As criticism of the federal governments security practices and policies mounts, some agencies are making sweeping changes in the way they manage IT assets.
The Department of Justice, one of a handful of agencies that received a failing grade on last months report card on IT security delivered by a congressional subcommittee, is at the forefront of the movement.
The DOJ has made a number of changes in recent months, including the establishment of a departmentwide IT security staff that answers directly to the CIO, according to DOJ officials, in Washington. That group, in turn, has set about organizing a security council within the department, they said.
The council comprises the top security officials from each of Justices dozens of component organizations, including the United States Attorneys Office; the Bureau of Alcohol, Tobacco, Firearms and Explosives; and the U.S. Marshals Service. Known as the IT Security Council, this group is now responsible for implementing and overseeing all the security programs in the department.
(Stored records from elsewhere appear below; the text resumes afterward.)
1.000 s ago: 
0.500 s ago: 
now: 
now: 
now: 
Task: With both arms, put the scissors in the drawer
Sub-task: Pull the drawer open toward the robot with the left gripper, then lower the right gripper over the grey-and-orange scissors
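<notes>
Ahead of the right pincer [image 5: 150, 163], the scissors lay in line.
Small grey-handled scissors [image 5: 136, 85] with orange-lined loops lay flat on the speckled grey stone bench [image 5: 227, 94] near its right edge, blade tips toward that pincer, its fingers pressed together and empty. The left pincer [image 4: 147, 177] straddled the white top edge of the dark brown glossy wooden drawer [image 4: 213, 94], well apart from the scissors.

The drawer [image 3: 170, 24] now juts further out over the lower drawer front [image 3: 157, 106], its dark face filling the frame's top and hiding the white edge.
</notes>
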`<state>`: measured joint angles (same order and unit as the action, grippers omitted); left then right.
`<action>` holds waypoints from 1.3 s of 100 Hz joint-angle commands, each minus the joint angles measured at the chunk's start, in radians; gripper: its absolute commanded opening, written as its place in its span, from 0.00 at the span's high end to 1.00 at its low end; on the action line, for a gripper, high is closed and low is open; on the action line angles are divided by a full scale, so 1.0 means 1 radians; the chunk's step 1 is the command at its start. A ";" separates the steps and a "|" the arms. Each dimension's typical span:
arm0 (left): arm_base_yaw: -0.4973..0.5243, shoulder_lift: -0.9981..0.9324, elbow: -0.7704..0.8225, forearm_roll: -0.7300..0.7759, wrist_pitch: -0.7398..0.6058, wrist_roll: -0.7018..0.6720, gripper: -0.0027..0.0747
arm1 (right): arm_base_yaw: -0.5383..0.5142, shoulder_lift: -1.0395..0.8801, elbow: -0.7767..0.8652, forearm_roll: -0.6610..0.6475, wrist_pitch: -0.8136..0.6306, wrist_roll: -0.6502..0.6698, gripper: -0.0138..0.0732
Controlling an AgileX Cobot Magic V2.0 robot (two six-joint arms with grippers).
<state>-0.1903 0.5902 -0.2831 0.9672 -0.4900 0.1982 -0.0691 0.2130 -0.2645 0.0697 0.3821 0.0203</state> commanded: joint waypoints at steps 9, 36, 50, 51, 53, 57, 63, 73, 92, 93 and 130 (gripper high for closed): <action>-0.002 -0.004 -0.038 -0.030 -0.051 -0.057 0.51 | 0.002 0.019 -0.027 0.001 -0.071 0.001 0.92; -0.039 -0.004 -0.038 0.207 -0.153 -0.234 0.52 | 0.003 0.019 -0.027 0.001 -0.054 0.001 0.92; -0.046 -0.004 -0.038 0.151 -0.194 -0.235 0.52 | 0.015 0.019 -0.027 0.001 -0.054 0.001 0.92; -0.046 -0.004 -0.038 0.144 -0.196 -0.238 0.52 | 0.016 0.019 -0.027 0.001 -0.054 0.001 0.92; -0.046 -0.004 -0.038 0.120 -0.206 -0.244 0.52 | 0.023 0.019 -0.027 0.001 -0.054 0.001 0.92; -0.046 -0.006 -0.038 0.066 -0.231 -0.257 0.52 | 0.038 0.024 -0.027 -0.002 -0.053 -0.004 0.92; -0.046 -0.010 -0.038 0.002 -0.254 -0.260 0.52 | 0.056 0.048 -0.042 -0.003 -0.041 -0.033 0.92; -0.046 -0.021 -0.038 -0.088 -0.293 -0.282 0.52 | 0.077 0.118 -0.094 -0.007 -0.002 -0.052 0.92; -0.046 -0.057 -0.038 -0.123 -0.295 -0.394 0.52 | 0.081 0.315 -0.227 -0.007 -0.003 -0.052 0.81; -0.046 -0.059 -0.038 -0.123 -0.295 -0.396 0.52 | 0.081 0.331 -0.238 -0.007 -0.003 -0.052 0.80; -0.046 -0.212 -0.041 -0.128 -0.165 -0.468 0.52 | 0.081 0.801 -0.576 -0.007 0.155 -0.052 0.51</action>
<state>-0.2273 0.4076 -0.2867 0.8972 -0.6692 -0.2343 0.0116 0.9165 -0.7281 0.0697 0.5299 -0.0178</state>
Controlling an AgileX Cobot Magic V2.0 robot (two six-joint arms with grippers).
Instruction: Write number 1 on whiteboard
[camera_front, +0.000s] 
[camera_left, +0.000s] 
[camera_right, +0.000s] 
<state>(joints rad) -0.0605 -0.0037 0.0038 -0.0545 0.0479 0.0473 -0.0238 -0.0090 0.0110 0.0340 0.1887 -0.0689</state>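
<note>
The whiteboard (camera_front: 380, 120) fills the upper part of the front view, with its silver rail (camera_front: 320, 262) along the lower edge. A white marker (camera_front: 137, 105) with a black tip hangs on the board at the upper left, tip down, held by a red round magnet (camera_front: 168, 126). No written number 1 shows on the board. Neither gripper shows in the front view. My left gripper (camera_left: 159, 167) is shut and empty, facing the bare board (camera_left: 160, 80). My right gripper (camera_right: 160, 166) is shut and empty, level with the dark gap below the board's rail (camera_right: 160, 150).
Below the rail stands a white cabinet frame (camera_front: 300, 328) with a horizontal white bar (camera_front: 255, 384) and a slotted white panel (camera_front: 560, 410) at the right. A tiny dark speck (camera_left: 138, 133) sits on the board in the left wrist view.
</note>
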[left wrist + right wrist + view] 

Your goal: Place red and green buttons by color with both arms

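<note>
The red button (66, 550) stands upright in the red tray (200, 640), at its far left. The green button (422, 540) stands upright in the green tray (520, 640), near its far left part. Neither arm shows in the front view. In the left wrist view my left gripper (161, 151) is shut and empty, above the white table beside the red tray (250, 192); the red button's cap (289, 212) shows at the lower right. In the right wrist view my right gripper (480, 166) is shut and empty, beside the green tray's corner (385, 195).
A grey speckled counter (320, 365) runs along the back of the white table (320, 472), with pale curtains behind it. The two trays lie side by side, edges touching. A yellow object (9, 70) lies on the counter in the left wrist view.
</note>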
This type of centralization, while normal in large enterprises, is still very new to federal agencies.
It was organized out of necessity at Justice, an organization comprising more than 50 parts. So far, the results have been encouraging, department officials said, even though the results didnt show up on the 2003 congressional report card.
“The department program is producing the security management needed, and I am looking forward to next years report card when we can reflect the improved implementation and validation of security requirements,” said Dennis Heretick, deputy director of the IT security staff at the DOJ, in Washington.
“These programs have set the stage for a departmentwide capability to manage implementation of risk control requirements but are not at the point where they produced the bottom-line results needed to improve last years report card,” Heretick said.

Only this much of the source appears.